New England’s economic decline is linked to Silicon Valley’s rise,all because of the outcome of an argument 50 years ago. More:
The present-day fate of New England goes back to an argument at the Massachusetts Institute of Technology in the ’50s about that material from which semiconductors, well understood locally from wartime work on radar, were to be manufactured in the years ahead. Dogma held that it would be germanium; silicon crystals would be too difficult to purify to the required degree. Robert Noyce, an MIT-trained physicist, thought otherwise.
When MIT declined to tenure him, Noyce decamped, first to Philadelphia, then to the Shockley Semiconductor Laboratory, in Mountain View, California. Silicon leadership went with him – to Fairchild Semiconductor and Intel, each of which he co-founded, And eventually to Silicon Valley, centered around San Jose, which the two firms spawned. New England never developed a vigorous industry in silicon chips.
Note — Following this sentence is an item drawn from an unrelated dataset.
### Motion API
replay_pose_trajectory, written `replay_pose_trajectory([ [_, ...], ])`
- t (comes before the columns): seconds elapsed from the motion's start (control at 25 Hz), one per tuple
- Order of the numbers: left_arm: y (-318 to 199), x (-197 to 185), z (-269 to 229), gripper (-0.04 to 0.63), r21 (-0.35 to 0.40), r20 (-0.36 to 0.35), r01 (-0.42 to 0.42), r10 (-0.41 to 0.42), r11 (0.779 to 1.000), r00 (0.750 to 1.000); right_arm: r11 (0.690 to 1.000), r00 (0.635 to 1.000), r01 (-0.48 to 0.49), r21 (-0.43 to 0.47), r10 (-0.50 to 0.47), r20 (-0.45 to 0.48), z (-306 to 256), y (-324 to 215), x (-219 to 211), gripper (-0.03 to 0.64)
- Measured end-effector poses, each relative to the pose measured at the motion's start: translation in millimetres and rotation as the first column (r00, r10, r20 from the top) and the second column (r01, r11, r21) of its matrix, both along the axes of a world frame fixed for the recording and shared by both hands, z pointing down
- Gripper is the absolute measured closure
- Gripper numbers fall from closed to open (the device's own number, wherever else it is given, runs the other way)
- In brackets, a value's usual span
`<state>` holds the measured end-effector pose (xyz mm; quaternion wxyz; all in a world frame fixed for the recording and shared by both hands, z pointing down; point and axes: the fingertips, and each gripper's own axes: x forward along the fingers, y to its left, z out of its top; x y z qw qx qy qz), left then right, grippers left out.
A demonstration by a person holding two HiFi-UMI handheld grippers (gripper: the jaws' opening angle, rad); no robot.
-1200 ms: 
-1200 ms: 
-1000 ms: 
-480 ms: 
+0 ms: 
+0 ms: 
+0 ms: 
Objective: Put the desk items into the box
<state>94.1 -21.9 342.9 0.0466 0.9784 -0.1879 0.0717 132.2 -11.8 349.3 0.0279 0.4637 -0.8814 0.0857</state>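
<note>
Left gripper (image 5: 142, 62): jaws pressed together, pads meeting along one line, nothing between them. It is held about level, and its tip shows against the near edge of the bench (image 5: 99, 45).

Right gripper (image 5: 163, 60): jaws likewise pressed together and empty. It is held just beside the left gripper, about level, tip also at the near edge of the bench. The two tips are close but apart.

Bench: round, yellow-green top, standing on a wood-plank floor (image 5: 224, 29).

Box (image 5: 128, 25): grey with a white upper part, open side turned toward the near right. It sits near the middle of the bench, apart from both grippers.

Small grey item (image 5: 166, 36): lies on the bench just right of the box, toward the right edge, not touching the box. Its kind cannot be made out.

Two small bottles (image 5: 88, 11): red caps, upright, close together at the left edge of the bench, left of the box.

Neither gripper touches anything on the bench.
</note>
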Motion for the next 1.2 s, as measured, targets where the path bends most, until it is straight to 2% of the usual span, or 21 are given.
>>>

By the end of the ’70s, savvy venture capitalists had begun migrating to Palo Alto’s Sand Hill Road.
(H/T: The Browser)



I wouldn’t call it decline at all, and neither does the article. What has happened is adaptation to changing circumstances.
Medicine, biotech and pharmaceuticals are enormous in Massachusetts now, and lots of companies (Google included) are setting up laboratories in Cambridge. I don’t even recognize the Kendall Square area near MIT, there is so much construction going on. And the Route 128 corridor continues to be the home of more and more firms. The Commonwealth and the nation of Chile recently signed a bilateral science and education agreement. The state’s unemployment rate is down to 7.0%, and the Boston metro area is even lower.